■ WORK ITEM: Among the lines of the listing below, retype exactly those from the one containing "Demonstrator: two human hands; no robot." through the one containing "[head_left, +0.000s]", both included. Do not include pictures.

Top of PROVIDED RECORDS

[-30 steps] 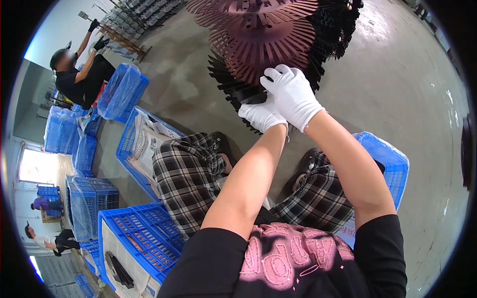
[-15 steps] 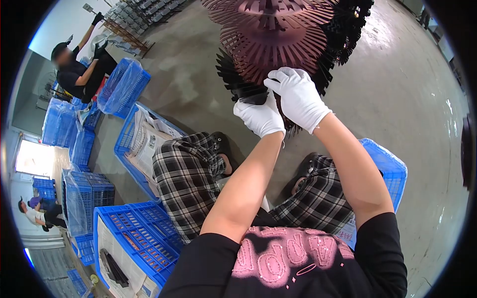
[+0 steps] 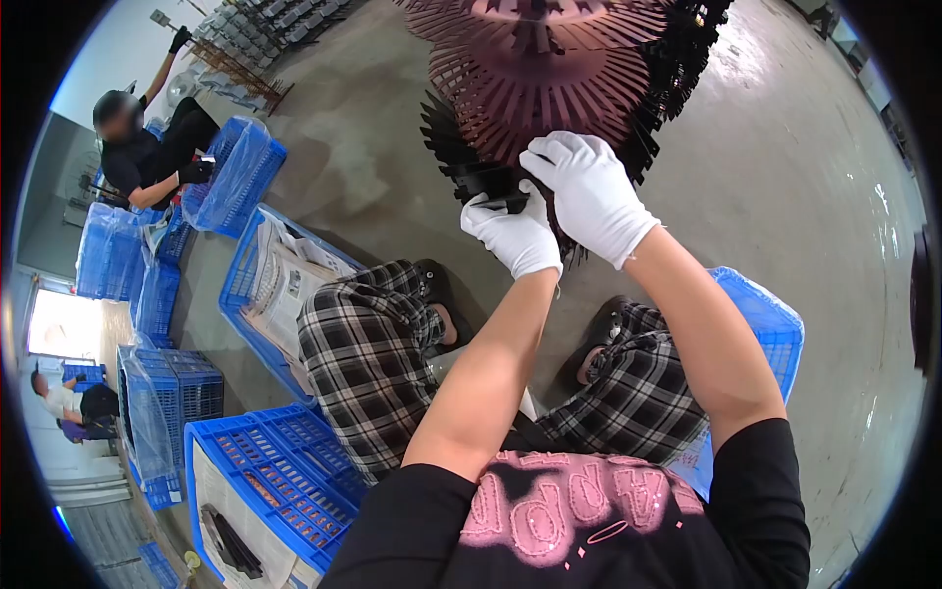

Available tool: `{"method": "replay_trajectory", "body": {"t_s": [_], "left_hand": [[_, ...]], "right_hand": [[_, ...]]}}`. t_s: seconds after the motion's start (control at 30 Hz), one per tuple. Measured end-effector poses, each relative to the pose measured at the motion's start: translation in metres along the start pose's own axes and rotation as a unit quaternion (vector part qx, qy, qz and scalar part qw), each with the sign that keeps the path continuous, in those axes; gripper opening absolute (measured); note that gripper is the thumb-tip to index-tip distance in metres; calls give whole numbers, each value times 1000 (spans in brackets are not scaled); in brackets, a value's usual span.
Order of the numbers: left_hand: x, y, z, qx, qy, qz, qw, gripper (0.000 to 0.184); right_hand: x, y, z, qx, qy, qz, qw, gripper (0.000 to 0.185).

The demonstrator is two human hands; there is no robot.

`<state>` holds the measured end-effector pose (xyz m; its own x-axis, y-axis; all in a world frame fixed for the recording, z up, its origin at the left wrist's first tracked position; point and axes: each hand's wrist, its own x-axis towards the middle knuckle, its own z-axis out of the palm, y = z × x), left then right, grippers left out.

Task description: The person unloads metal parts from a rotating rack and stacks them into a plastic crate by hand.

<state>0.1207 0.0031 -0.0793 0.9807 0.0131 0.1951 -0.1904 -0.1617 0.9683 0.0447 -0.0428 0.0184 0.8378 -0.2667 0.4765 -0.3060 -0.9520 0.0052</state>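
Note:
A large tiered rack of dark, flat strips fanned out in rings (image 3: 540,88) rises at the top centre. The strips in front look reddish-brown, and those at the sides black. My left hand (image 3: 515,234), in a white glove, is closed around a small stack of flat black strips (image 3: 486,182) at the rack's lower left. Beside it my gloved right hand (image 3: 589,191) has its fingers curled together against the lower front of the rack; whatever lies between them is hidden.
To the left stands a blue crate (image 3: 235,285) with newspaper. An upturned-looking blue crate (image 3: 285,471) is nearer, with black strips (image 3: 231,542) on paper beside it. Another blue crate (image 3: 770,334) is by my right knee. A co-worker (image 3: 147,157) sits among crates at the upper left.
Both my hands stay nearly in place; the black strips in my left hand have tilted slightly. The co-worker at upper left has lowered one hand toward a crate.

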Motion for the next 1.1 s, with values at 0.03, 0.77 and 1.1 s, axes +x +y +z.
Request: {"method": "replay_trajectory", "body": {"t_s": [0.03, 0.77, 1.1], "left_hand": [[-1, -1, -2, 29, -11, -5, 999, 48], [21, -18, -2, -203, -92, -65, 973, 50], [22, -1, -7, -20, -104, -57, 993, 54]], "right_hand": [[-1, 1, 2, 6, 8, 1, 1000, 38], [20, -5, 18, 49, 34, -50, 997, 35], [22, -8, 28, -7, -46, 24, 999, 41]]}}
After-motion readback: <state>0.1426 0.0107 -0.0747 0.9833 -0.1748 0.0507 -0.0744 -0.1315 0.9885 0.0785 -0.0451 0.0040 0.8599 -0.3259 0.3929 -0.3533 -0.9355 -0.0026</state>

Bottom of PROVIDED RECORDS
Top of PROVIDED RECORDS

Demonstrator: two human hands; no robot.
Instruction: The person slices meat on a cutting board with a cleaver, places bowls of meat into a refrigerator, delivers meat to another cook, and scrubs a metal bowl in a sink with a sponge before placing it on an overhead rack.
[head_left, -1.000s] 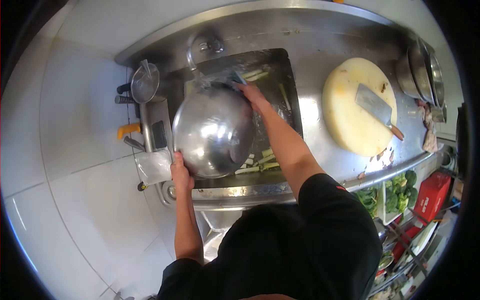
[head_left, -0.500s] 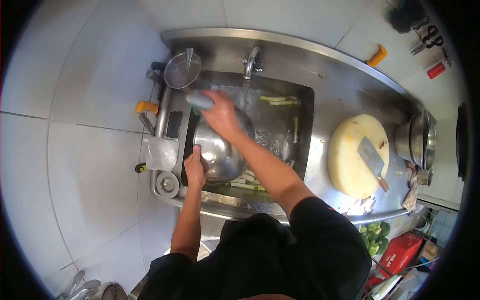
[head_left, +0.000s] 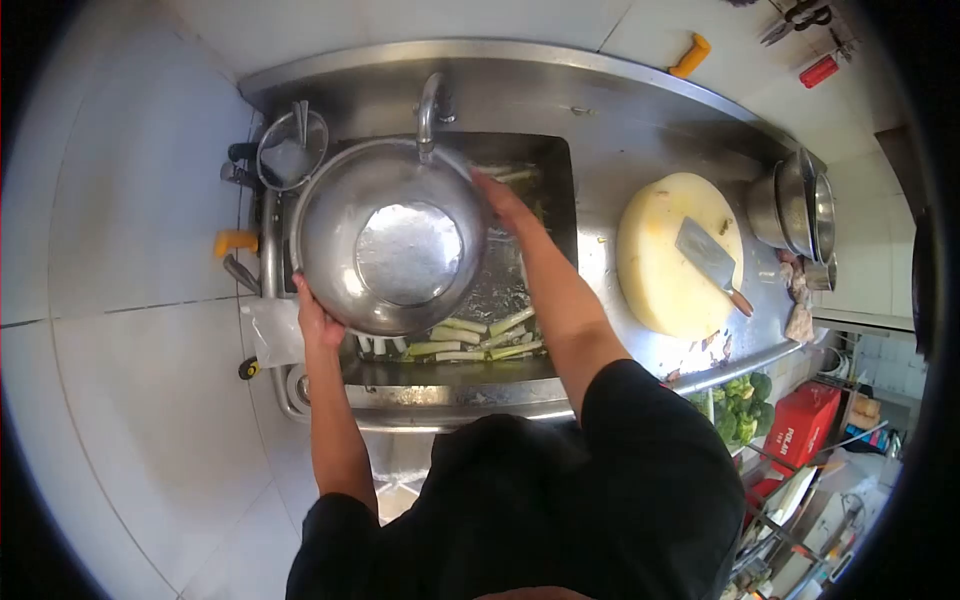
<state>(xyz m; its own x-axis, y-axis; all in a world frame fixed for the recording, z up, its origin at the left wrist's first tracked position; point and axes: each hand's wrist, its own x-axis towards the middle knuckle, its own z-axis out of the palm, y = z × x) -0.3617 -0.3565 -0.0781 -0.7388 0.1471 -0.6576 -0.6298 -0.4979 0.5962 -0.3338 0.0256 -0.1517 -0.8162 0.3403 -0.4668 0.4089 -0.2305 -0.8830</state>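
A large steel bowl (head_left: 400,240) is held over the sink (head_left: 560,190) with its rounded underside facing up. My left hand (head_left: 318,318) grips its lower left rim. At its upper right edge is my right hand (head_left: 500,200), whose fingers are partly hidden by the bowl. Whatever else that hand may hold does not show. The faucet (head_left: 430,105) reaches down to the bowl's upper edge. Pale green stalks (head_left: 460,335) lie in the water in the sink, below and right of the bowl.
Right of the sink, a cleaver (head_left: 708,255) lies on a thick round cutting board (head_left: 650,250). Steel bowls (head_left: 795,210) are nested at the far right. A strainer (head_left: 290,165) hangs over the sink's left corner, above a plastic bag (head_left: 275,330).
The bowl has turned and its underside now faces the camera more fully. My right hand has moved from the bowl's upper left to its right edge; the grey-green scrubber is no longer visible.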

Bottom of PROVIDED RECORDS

■ YOUR RESPONSE:
Demonstrator: two human hands; no robot.
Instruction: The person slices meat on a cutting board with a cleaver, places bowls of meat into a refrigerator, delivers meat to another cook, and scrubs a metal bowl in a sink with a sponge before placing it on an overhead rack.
[head_left, -1.000s] 
[head_left, -0.500s] 
[head_left, +0.000s] 

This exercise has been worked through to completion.